Return exactly the lines from the start of the records below through the line containing "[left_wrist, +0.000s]", both ends included, and leave out the pictures.
+++
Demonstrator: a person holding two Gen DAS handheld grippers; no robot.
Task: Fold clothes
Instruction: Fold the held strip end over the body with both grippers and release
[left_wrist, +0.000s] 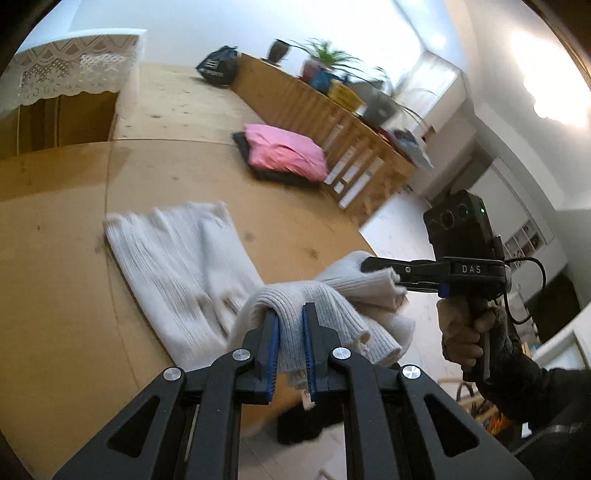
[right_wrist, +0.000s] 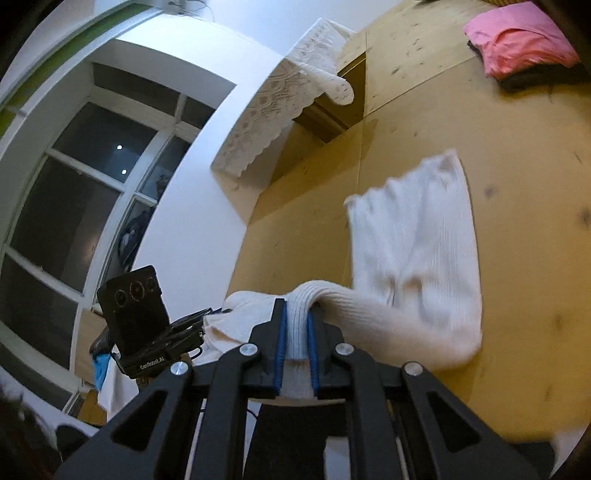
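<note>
My left tool clamped on ribbed hem of cream knit sweater, blue pads pinching fabric. My right tool likewise gripping sweater edge, knit bunched between its pads. Near end of sweater lifted off wooden bench; far end flat on bench toward 10 o'clock in left view. Folded pink garment on dark garment at 12 o'clock, well apart from sweater.
</note>
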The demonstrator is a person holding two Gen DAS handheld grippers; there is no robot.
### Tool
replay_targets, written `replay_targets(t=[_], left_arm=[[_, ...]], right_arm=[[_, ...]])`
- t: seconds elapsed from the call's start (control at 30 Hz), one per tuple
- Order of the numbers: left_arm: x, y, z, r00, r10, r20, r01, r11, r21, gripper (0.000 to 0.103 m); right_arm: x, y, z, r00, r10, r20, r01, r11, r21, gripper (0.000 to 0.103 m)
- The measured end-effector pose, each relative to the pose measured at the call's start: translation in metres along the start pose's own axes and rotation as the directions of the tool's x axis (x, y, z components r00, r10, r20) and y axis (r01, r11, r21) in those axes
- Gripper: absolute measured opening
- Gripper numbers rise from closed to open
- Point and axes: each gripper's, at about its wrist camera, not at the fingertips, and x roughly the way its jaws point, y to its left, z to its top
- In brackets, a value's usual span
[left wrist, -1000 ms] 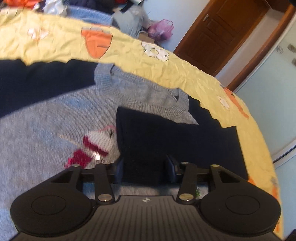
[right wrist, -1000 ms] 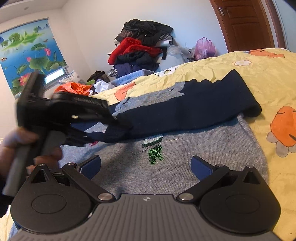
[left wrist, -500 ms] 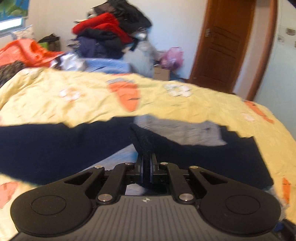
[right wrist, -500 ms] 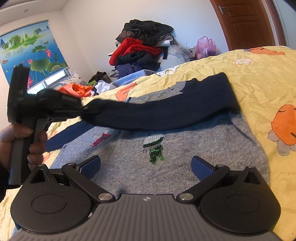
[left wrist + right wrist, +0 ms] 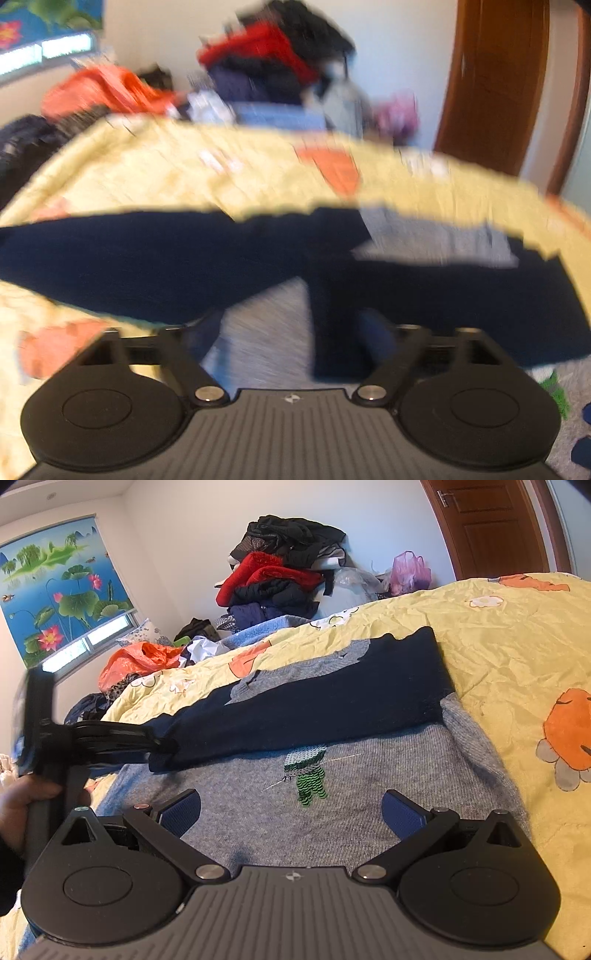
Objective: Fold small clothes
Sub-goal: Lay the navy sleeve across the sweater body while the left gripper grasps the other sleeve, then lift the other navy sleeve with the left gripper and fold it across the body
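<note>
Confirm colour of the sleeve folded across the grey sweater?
Dark navy. The sleeve lies across the grey sweater; clearest in the right wrist view.

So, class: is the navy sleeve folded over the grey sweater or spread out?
Folded: the navy sleeve lies across the grey sweater.

The bed (image 5: 509,635) carries everything, spread with a creased yellow bedsheet (image 5: 480,664) printed with orange and white cartoon shapes; one orange figure (image 5: 569,731) sits at three o'clock in the right wrist view, a white flower (image 5: 484,600) at one o'clock; directly on the sheet lies a grey knitted sweater (image 5: 369,812), spread flat, with a green sequin figure (image 5: 310,775) on its front; one navy sleeve (image 5: 332,705) lies folded across the sweater's chest, pointing toward nine o'clock; in the blurred left wrist view the other navy sleeve (image 5: 110,258) stretches out over the sheet toward nine o'clock; a blue cloth (image 5: 266,627) rests at the bed's far edge, about twelve o'clock.
</note>
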Motion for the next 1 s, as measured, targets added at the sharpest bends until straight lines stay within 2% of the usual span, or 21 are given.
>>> replay_targets(t=[0.1, 0.17, 0.2, 0.23, 0.27, 0.33, 0.4, 0.43, 0.47, 0.5, 0.6, 0.8, 0.9, 1.0], left_arm=[[-0.018, 0.051, 0.002, 0.998, -0.011, 0.065, 0.020, 0.990, -0.139, 0.088], [-0.021, 0.099, 0.004, 0.997, 0.008, 0.072, 0.014, 0.956, -0.295, 0.088], [-0.021, 0.126, 0.004, 0.997, 0.027, 0.069, 0.001, 0.923, -0.385, 0.088], [-0.021, 0.153, 0.003, 0.997, 0.049, 0.063, -0.013, 0.880, -0.475, 0.088], [-0.020, 0.182, 0.001, 0.996, 0.071, 0.058, -0.025, 0.823, -0.567, 0.088], [-0.022, 0.236, -0.009, 0.993, 0.088, 0.073, -0.009, 0.693, -0.721, 0.088], [-0.026, 0.282, -0.020, 0.987, 0.122, 0.109, 0.023, 0.560, -0.828, 0.087], [-0.026, 0.300, -0.025, 0.983, 0.139, 0.119, 0.032, 0.510, -0.860, 0.087], [-0.027, 0.316, -0.028, 0.980, 0.159, 0.120, 0.030, 0.474, -0.880, 0.087], [-0.027, 0.329, -0.029, 0.977, 0.179, 0.116, 0.023, 0.453, -0.891, 0.087], [-0.019, 0.352, -0.024, 0.974, 0.198, 0.109, 0.009, 0.450, -0.893, 0.087], [0.000, 0.375, -0.014, 0.970, 0.197, 0.144, 0.025, 0.506, -0.862, 0.087], [0.014, 0.385, -0.008, 0.964, 0.237, 0.120, -0.022, 0.520, -0.854, 0.087], [0.028, 0.392, -0.007, 0.967, 0.245, 0.073, -0.071, 0.532, -0.844, 0.086]], right_arm=[[0.001, 0.000, 0.000, 1.000, -0.006, -0.003, 0.006, 1.000, -0.008, 0.103], [0.001, 0.001, 0.000, 1.000, -0.011, -0.005, 0.011, 1.000, -0.015, 0.103], [0.002, 0.002, 0.000, 1.000, -0.013, -0.006, 0.013, 1.000, -0.017, 0.103], [0.002, 0.002, 0.000, 1.000, -0.015, -0.007, 0.015, 1.000, -0.019, 0.103], [0.002, 0.002, 0.000, 1.000, -0.016, -0.007, 0.016, 1.000, -0.021, 0.103], [0.002, 0.003, -0.001, 1.000, -0.020, -0.009, 0.020, 0.999, -0.025, 0.103], [0.003, 0.004, -0.001, 1.000, -0.026, -0.011, 0.026, 0.999, -0.031, 0.103], [0.003, 0.005, -0.001, 0.999, -0.030, -0.013, 0.030, 0.999, -0.036, 0.103], [0.004, 0.006, -0.001, 0.999, -0.034, -0.015, 0.034, 0.999, -0.041, 0.103], [0.005, 0.007, -0.001, 0.999, -0.040, -0.017, 0.040, 0.998, -0.047, 0.103], [0.007, 0.011, -0.001, 0.998, -0.062, -0.025, 0.060, 0.996, -0.072, 0.103], [0.012, 0.019, -0.002, 0.994, -0.106, -0.039, 0.101, 0.987, -0.124, 0.103], [0.014, 0.021, -0.002, 0.991, -0.126, -0.045, 0.118, 0.982, -0.147, 0.103], [0.014, 0.024, -0.003, 0.989, -0.138, -0.048, 0.128, 0.978, -0.162, 0.103]])
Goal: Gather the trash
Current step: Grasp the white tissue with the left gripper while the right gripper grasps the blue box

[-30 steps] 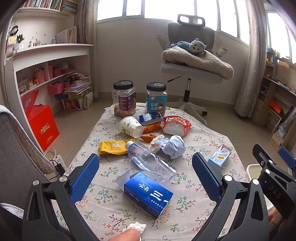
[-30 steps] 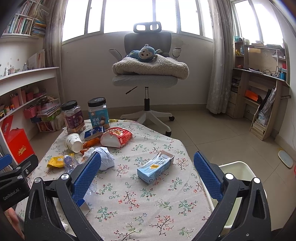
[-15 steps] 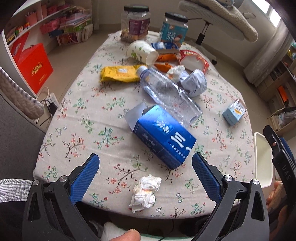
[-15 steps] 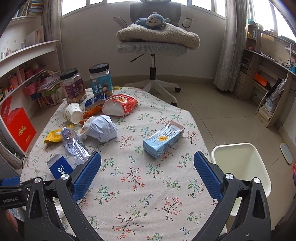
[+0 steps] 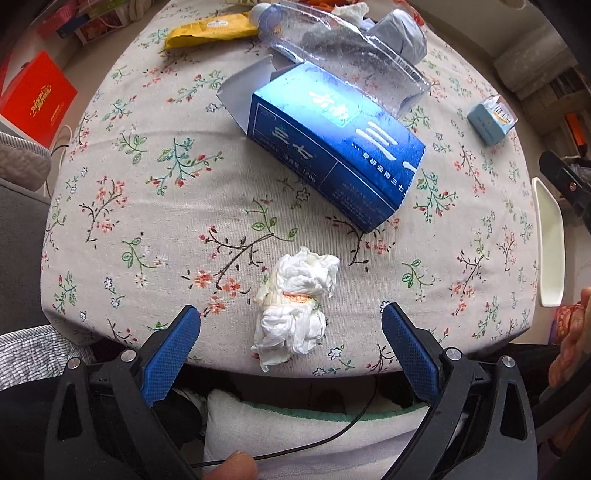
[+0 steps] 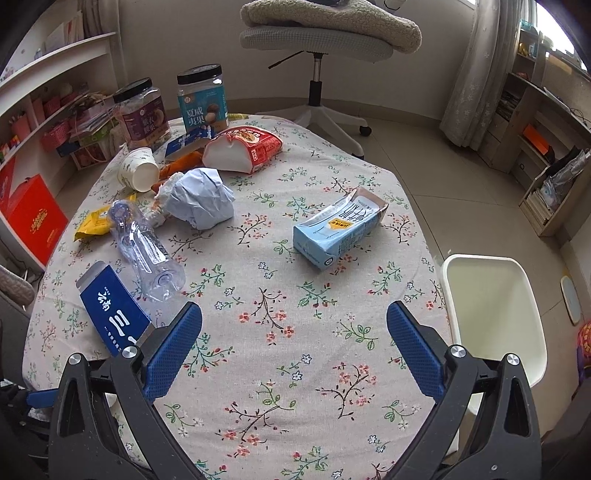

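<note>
A crumpled white tissue [image 5: 293,306] lies at the table's near edge, between the open fingers of my left gripper [image 5: 291,317]. Behind it lie a blue carton [image 5: 332,147], [image 6: 110,308] and a clear plastic bottle [image 5: 347,55], [image 6: 147,247]. My right gripper [image 6: 294,319] is open and empty above the flowered tablecloth [image 6: 280,314]. Ahead of it lie a light blue milk carton [image 6: 338,230], [image 5: 491,118], a grey paper ball [image 6: 201,197], a paper cup [image 6: 138,170], a red snack bag [image 6: 243,149] and a yellow wrapper [image 6: 92,223], [image 5: 210,31].
A cream trash bin [image 6: 495,314], [image 5: 550,240] stands on the floor right of the table. Two lidded jars [image 6: 142,114], [image 6: 201,99] stand at the table's far end. An office chair [image 6: 317,40] is behind. A red box [image 6: 33,221] and shelves are at the left.
Both grippers have tilted down towards the table. The left one has dropped to the near edge, so the tissue now sits between its fingers. Both stay open.
</note>
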A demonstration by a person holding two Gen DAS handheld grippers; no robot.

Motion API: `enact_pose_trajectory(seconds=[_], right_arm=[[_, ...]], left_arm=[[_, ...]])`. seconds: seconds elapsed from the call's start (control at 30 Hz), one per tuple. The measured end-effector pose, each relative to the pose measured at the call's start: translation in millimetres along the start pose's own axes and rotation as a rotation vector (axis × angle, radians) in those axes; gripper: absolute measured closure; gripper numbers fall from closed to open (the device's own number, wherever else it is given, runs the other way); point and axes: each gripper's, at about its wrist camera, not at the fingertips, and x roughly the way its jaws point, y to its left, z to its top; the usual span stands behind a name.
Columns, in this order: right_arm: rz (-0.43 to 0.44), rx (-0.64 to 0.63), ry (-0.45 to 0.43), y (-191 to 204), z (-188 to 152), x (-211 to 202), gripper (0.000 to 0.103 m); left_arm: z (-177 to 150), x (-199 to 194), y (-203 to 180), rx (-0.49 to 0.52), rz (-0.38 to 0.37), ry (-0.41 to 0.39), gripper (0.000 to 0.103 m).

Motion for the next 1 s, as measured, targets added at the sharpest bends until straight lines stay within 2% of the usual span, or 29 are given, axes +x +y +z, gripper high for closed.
enact_pose_trajectory(seconds=[0.1, 0.13, 0.23, 0.3, 0.33, 0.43, 0.53, 0.67, 0.8, 1.0], right_arm=[[0.013, -0.026, 0.016, 6.6, -1.3, 4.2, 0.007], [0.013, -0.041, 0.019, 8.6, -1.1, 5.4, 0.007], [0.052, -0.077, 0.035, 18.6, -0.7, 8.9, 0.007], [0.087, -0.112, 0.048, 27.8, 0.5, 12.1, 0.007], [0.107, -0.137, 0.056, 33.5, 1.5, 13.6, 0.007], [0.169, -0.237, 0.076, 54.7, 4.5, 16.4, 0.007], [0.235, -0.351, 0.092, 80.1, 4.2, 18.9, 0.007], [0.349, -0.433, 0.149, 111.6, -0.7, 27.7, 0.007], [0.39, -0.539, 0.164, 141.8, -6.8, 32.6, 0.007], [0.425, -0.54, 0.22, 156.2, -6.2, 53.8, 0.009]], left_arm=[[-3.4, 11.0, 1.3, 0.018, 0.016, 0.039, 0.025], [-4.6, 14.1, 3.6, 0.016, 0.014, 0.051, 0.026], [-6.7, 11.0, 8.5, 0.027, 0.023, 0.03, 0.035], [-6.5, 5.8, 13.7, 0.034, 0.045, 0.006, 0.062], [-5.7, 3.5, 18.3, 0.025, 0.038, 0.004, 0.067], [1.4, -11.1, 41.5, -0.037, -0.003, -0.018, 0.069], [11.3, -38.3, 70.0, -0.122, -0.006, -0.117, 0.07], [25.7, -74.8, 99.5, -0.194, -0.029, -0.22, 0.069], [27.5, -69.9, 98.3, -0.231, -0.071, -0.225, 0.069], [31.4, -58.8, 94.0, -0.244, -0.089, -0.223, 0.069]])
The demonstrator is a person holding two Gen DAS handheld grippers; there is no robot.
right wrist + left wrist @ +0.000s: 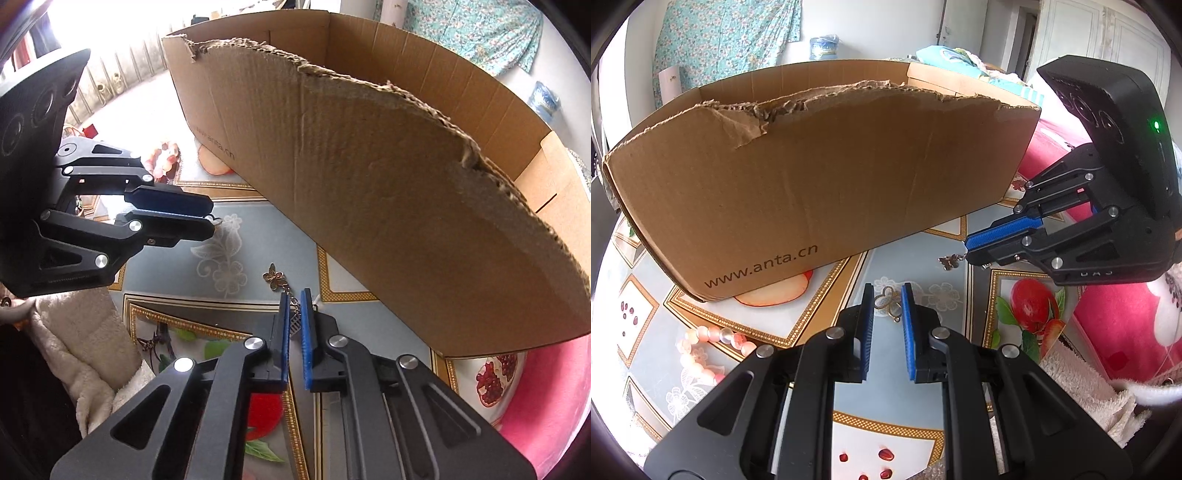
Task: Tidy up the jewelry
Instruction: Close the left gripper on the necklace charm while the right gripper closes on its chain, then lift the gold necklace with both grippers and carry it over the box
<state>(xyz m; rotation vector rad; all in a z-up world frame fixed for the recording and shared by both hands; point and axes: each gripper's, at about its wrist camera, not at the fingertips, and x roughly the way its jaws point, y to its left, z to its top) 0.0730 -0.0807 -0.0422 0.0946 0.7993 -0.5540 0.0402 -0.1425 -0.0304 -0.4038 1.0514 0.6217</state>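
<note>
The right gripper (294, 306) is pinched narrow on a gold butterfly pendant (275, 278), whose chain runs back between the pads while the butterfly dangles just ahead of the tips. The left gripper (887, 297), narrowly parted, hovers over a second gold trinket (886, 301) on the surface (923, 387); whether it grips is unclear. Beyond both, close by, stands the open cardboard box (369, 184), its long side facing them.

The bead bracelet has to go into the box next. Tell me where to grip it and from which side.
Grip the pink bead bracelet across its strand, on the arc nearest the cardboard box. Come straight down from above, with one jaw inside the loop and one outside. It lies flat on the table, so a sideways approach would probably just push the beads along.
</note>
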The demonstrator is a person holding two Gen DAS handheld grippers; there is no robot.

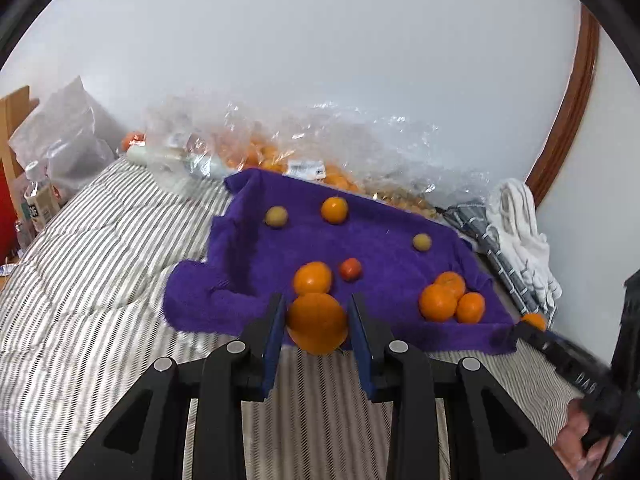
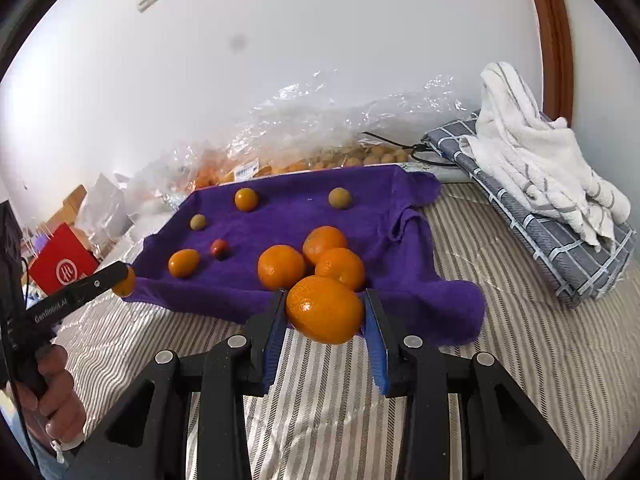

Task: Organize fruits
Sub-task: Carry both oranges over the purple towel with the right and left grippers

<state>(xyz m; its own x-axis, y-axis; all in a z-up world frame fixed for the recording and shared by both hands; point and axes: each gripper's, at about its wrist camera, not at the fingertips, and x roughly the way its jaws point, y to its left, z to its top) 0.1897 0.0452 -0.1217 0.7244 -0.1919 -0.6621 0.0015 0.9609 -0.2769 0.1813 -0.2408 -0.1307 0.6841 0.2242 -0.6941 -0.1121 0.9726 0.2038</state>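
Oranges (image 1: 317,323) (image 2: 325,309) clamped in both tongs (image 1: 318,312) (image 2: 326,308)

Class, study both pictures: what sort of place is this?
Probably a bedroom: the purple towel of fruit lies on a striped quilt like a bed's, folded towels sit nearby, and a plain wall stands behind.

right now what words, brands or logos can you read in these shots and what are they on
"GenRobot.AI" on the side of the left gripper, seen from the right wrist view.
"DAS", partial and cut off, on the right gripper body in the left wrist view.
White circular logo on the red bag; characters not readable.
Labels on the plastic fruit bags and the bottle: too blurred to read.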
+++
■ Task solution ■
Demonstrator: a person holding two Gen DAS handheld grippers; no robot.
Task: Fold clothes
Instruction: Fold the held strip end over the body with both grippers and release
[left_wrist, +0.000s] 

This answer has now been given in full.